Antananarivo, 16 Juillet, 7h30 – À Madagascar, le crédit coûte cher. Avec un taux d’intérêt moyen de 15 %, l’accès au financement reste un défi majeur, en particulier pour les micros, petites et moyennes entreprises (MPME). C’est ce que révèle le rapport pays 2025 publié récemment par la Banque africaine de développement (BAD). Pour la BAD, ce “coût élevé” du prêt “constitue un frein à l’accès au crédit, notamment pour les micros, petites et moyennes entreprises”.
Malgré ce contexte, les crédits bancaires ont progressé de 8,8%, avec la bonne tenue des crédits de trésorerie et d’investissement, souligne la BAD dans son rapport. Les affaires se sont également bien portées pour les banquiers de la place qui, selon la BAD, auraient préservé la qualité de leurs portefeuilles et maintenu une capitalisation adéquate.
Le rapport de la BAD indique que le taux de créances douteuses a connu une baisse, passant de 8,3 % fin 2023 à 7,9 % fin 2024. Ce qui, selon cette institution panafricaine, a contribué à renforcer la stabilité du secteur bancaire.

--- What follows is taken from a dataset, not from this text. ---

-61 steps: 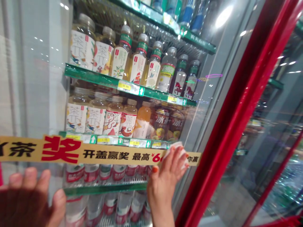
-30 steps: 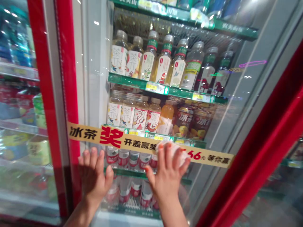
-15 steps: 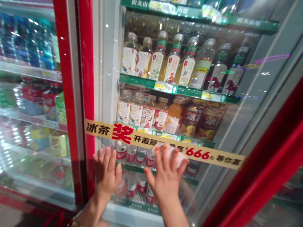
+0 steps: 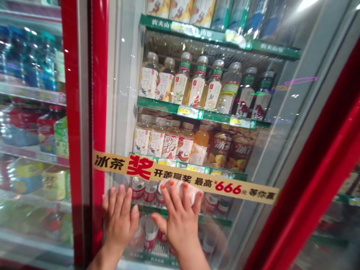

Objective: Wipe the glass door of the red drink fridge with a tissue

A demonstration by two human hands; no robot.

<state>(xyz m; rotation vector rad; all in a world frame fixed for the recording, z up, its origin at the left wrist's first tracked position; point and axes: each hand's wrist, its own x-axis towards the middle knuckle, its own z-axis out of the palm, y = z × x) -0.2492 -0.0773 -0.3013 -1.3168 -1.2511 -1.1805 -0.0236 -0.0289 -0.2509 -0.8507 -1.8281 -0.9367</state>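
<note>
Red-framed glass door of a drinks cooler (image 4: pixel 123 93) fills the view; the left hand (image 4: pixel 119 221) lies flat on the glass low down, its fingers (image 4: pixel 118 198) spread and open, holding nothing; the right hand (image 4: pixel 180 225) is just beside it, its fingers (image 4: pixel 171 198) splayed over a white wad of cloth or tissue (image 4: pixel 187 193) and pinning it to the glass, orange-painted nails showing; the wad sits at the lower edge of a gold printed strip (image 4: pixel 225 187) running across the door, in front of a low shelf of water bottles (image 4: pixel 137 191); higher up stand rows of bottled tea (image 4: pixel 149 80) on green-edged shelves (image 4: pixel 194 112); the wad looks light, soft and crumpled, likely to slide on smooth glass unless pressed, and best held bunched under the palm and fingers, since it seems to offer no firm edge to pinch.
</note>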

Les crédits à l’économie ont également progressé de 12 % en 2024. Et ce, bien que le ratio du crédit au secteur privé par rapport au PIB demeure faible, se situant à 15,6 % en 2024.
A Madagascar, le secteur bancaire représente plus de 80% du total des actifs financiers de Madagascar. Il contribue à hauteur de 30,1% du Produit intérieur brut du pays. La BAD évoque “dans l’ensemble, un système financier malgache [qui] demeure solide ». Elle note toutefois que le marché des capitaux n’est pas développé, et qu’il n’existe pas de marché boursier ou de marché à terme d’instruments financiers.